▶ _Your objective_:
Using the records below, find every line that includes "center" and copy it.

[Data items]
________________________

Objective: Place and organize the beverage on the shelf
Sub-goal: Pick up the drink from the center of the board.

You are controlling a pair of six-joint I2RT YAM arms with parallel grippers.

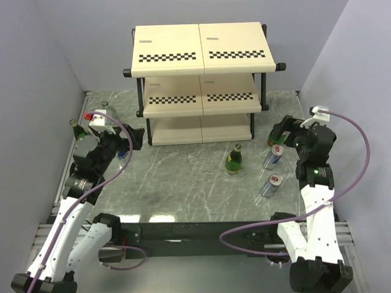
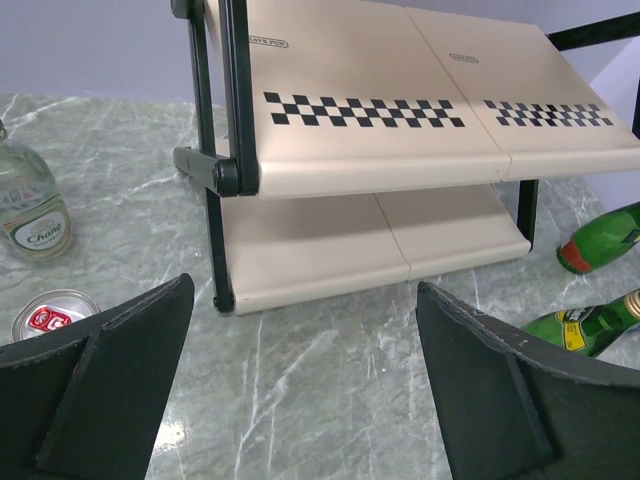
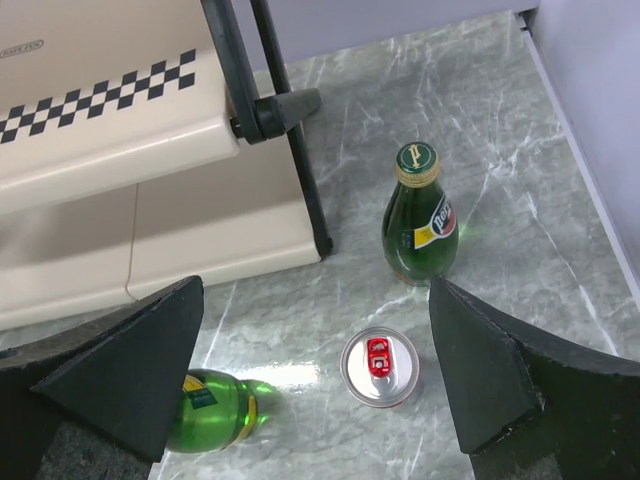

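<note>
Marble tabletop (image 1: 183,183) nearest you: your left gripper (image 2: 305,290) and right gripper (image 3: 315,290) both hover empty, fingers spread wide. Past them a can (image 3: 379,366) and a green bottle (image 3: 420,225) stand on the stone. Against the back wall (image 1: 183,12), the shelf (image 1: 201,49) shows no drinks, so every placement looks yet to do.

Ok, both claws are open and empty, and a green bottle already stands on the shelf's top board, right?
Not quite. The top board of the shelf holds nothing. The green bottle stands on the table in front of the shelf, as the top external view shows. The left claw and the right claw are indeed open and empty.
</note>
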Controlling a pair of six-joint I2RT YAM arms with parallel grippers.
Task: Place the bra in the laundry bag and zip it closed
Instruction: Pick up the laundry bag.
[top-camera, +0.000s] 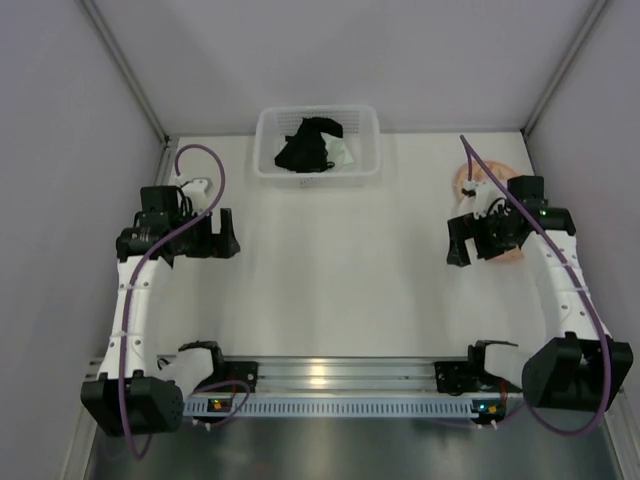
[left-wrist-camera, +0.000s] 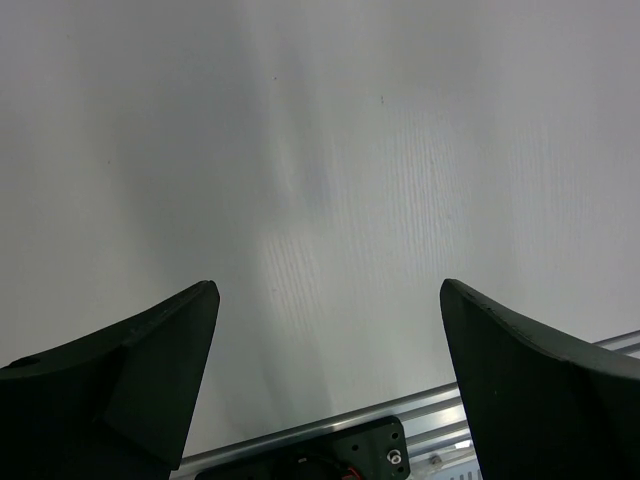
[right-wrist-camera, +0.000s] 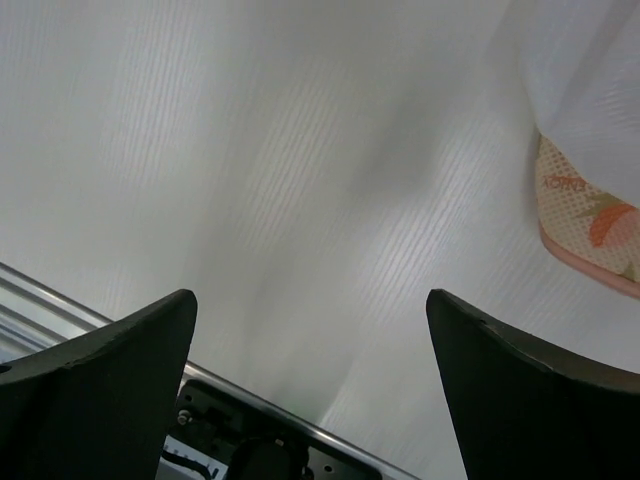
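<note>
Seen from the top external camera, the black bra (top-camera: 303, 146) lies bunched in a white slatted basket (top-camera: 266, 150) at the 12 o'clock edge of the tabletop (top-camera: 340, 285); a pale cloth (top-camera: 343, 155) sits touching it on its 3 o'clock side, in the same basket; the laundry bag (top-camera: 469, 183), peach with an orange print, lies flat on the tabletop at about 2 o'clock, partly hidden under the right arm, and whether its zip is open cannot be told; bra and laundry bag are well apart; the left end effector (top-camera: 228, 233) hangs at 9 o'clock with its fingers spread wide, holding nothing, and its wrist view shows only bare white surface between the two dark fingers (left-wrist-camera: 150, 350); the right end effector (top-camera: 456, 242) hangs at 3 o'clock, just beside the laundry bag on its 7 o'clock side, fingers likewise spread and empty; in the right wrist view the mesh edge of the laundry bag (right-wrist-camera: 590, 225) shows at 2 o'clock, apart from the fingers (right-wrist-camera: 520, 370); a metal rail (top-camera: 340, 375) runs along the 6 o'clock edge between the two arm bases.
</note>
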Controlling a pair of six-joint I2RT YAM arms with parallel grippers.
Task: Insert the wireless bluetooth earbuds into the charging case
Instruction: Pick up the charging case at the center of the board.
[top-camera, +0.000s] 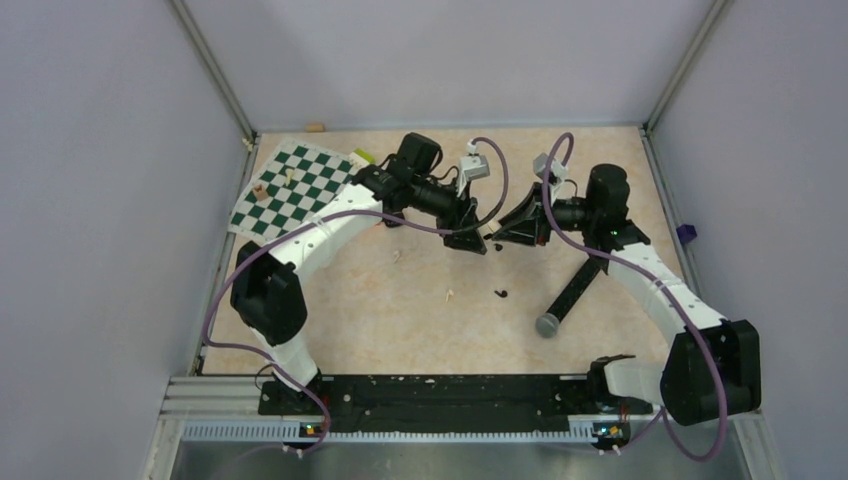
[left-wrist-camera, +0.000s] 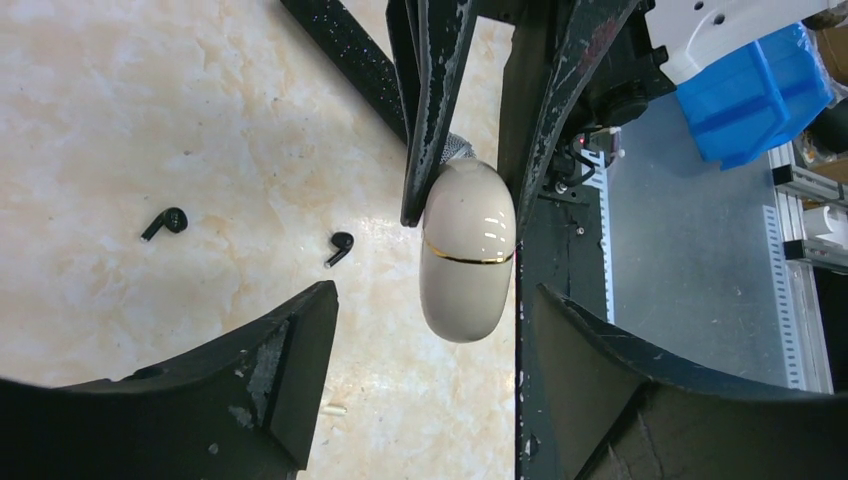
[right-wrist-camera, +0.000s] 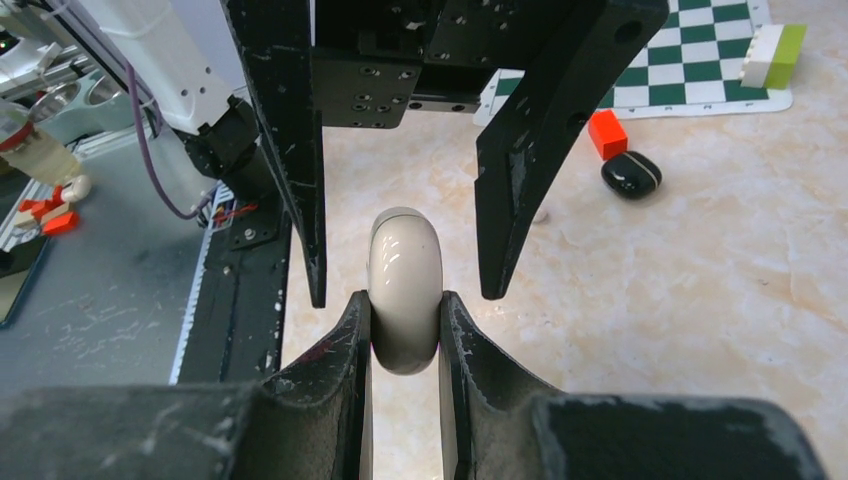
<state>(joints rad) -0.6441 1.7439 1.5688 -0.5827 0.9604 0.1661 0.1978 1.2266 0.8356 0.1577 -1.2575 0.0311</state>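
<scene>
Wireless bluetooth earbuds (left-wrist-camera: 340, 249) number two (small, black, stemmed). Both lie on the tabletop (left-wrist-camera: 150, 100) at the left-centre of the left wrist view. One is just left of the cream-white pod (left-wrist-camera: 468, 250); the second earbud (left-wrist-camera: 165, 221) is further left, apart from the first. Neither gripper touches either of them. The right gripper (right-wrist-camera: 405, 320) is pinched on the one cream-white pod, a finger pressed to each flank. The left gripper (left-wrist-camera: 432, 290) stands spread, its fingers either side of that pod and clear of it. One black charging case (right-wrist-camera: 630, 173) (glossy, with a thin light seam) lies on the tabletop in the upper right of the right wrist view. It is well apart from both grippers and just beside one orange-red block (right-wrist-camera: 607, 133).
</scene>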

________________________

▶ _Exercise result_:
Sub-goal: Pick up the drink from the center of the board.
Instruction: Pick up the charging case at the center of the board.

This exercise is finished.